Opuść igłę, aż do uzyskania pożądanych współrzędnych grzbietowo-brzusznych. Po wstrzyknięciu komórek macierzystych należy powoli wycofać igłę. Zakończ procedurę, rozgrzewając szczenię rękami, aż zacznie się poruszać, zanim oddasz je matce.

Nie stwierdzono żadnej reakcji immunologicznej ani miejscowego stanu zapalnego przeciwko przeszczepionym komórkom ani w 14. dniu po urodzeniu, ani dwa miesiące po przeszczepie, co oceniono na podstawie braku reaktywnego mikrogleju zidentyfikowanego za pomocą Iba1, CD68 i galektyny-3. Zakres astroglejozy zależy od kwaśnego białka fibrylarnego gleju i cytokin zapalnych, takich jak interleukina-1, oraz braku limfocytów cytotoksycznych.
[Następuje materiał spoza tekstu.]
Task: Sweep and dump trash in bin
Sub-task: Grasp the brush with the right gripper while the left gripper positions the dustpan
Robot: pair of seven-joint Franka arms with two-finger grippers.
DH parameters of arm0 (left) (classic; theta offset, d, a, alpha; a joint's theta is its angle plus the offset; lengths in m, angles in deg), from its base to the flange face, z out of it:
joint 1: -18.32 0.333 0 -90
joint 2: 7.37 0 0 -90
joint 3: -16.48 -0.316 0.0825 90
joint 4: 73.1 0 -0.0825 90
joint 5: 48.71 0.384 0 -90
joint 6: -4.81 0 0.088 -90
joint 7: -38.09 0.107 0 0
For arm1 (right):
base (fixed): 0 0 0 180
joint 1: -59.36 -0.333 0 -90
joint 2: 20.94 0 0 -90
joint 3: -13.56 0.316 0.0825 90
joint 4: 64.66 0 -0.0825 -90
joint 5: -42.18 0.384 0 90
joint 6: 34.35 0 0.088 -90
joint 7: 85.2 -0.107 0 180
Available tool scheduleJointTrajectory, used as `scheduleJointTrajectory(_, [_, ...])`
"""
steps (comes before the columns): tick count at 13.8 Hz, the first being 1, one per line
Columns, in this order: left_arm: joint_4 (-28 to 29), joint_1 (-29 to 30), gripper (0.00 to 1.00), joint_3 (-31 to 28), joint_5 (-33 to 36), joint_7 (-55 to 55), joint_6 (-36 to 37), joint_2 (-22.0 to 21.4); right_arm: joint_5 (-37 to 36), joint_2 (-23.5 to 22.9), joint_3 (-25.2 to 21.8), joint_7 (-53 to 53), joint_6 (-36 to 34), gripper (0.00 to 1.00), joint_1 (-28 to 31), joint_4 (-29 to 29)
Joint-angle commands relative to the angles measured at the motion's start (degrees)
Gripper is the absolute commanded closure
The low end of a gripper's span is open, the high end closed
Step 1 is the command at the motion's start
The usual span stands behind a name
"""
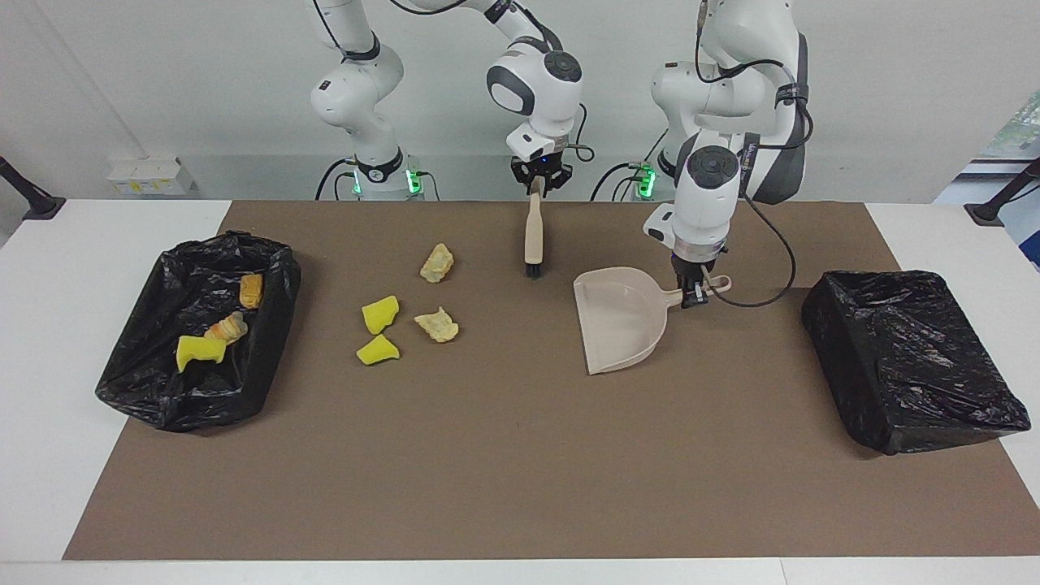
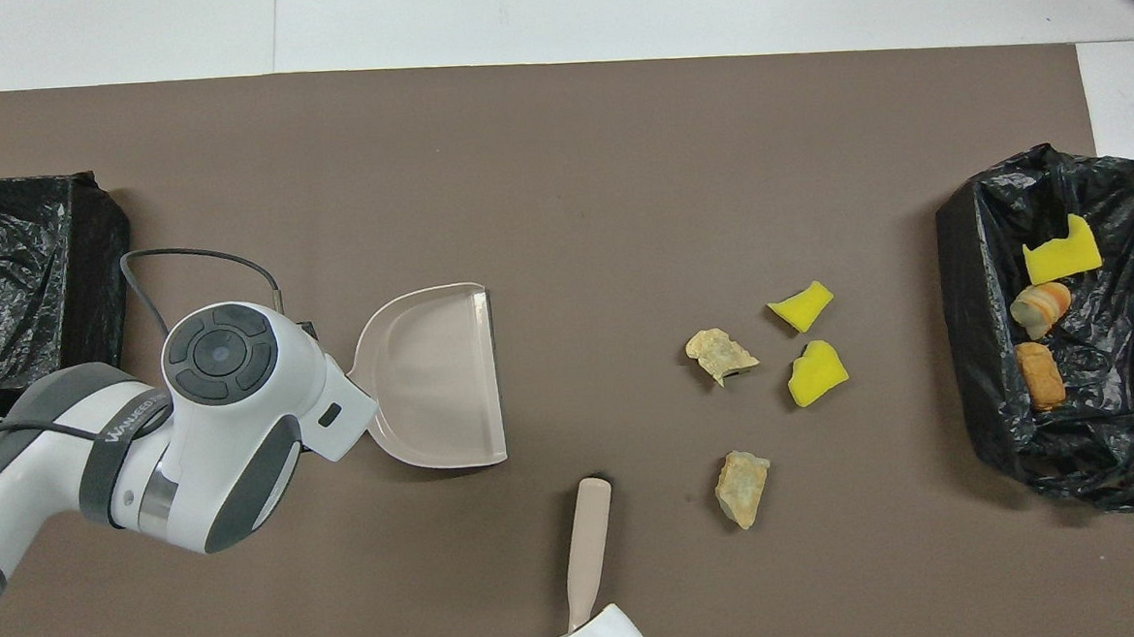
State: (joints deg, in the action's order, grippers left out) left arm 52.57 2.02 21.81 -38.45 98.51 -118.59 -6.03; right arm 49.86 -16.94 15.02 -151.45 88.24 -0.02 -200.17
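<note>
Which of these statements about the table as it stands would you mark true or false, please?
1. The left gripper holds the dustpan by its handle. True.
2. The right gripper holds nothing. False: its jaws are shut on the brush.
3. Four bits of trash lie loose on the brown mat. True: two yellow wedges and two pale lumps.
4. The bin at the right arm's end is empty. False: three bits lie in it.
5. The dustpan already holds trash. False: nothing lies in it.
</note>
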Motion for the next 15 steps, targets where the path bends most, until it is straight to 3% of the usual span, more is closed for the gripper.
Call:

U myszy z nokautem Cntnap2 ludzkie komórki interneuronalne pochodzące z komórek macierzystych przetrwały do dziewięciu miesięcy po przeszczepie i były zlokalizowane w miejscu wstrzyknięcia.
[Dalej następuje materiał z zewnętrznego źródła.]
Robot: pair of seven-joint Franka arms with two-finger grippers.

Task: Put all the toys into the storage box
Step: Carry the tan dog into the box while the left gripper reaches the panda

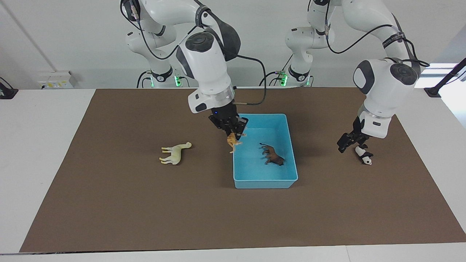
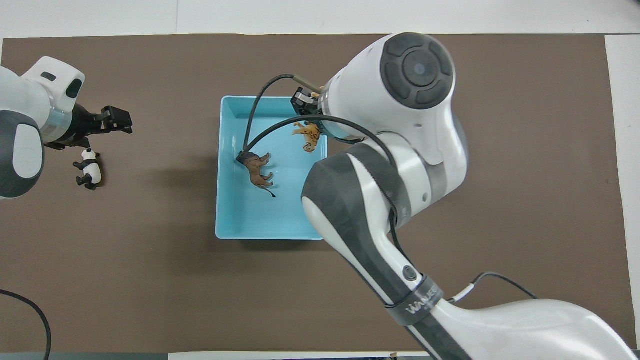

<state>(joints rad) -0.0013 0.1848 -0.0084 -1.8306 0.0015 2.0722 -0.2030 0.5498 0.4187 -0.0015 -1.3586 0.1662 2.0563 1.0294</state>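
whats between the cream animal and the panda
The storage box with the lion in it, and the right gripper holding the tiger; facing view.

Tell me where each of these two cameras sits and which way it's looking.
Facing view: high across the table, looking back at the robots; both arms show whole, bases at top.
Overhead view: high above the robots' end, looking steeply down; the right arm fills the lower part, the left wrist shows at the edge.
Both show the storage box, lion, panda, and tiger in the right hand.

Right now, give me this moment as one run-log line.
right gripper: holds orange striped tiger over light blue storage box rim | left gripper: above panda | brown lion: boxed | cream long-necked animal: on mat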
Chociaż były one również rozproszone po ipsilateralnym, a nawet przeciwległym hipokampie, jak zaobserwowano u myszy typu dzikiego. Protokół wymaga praktyki, aby zapewnić minimalne zakłócenia i kompresję mózgu, a także zachować dobrą równowagę między szybkością procedury a precyzją współrzędnych. Protokół ten jest kompatybilny z szeregiem technik, takich jak badania łączności lub odczyty funkcjonalne, takie jak elektrofizjologia lub badania behawioralne, w zależności od badań, pytania będącego przedmiotem zainteresowania.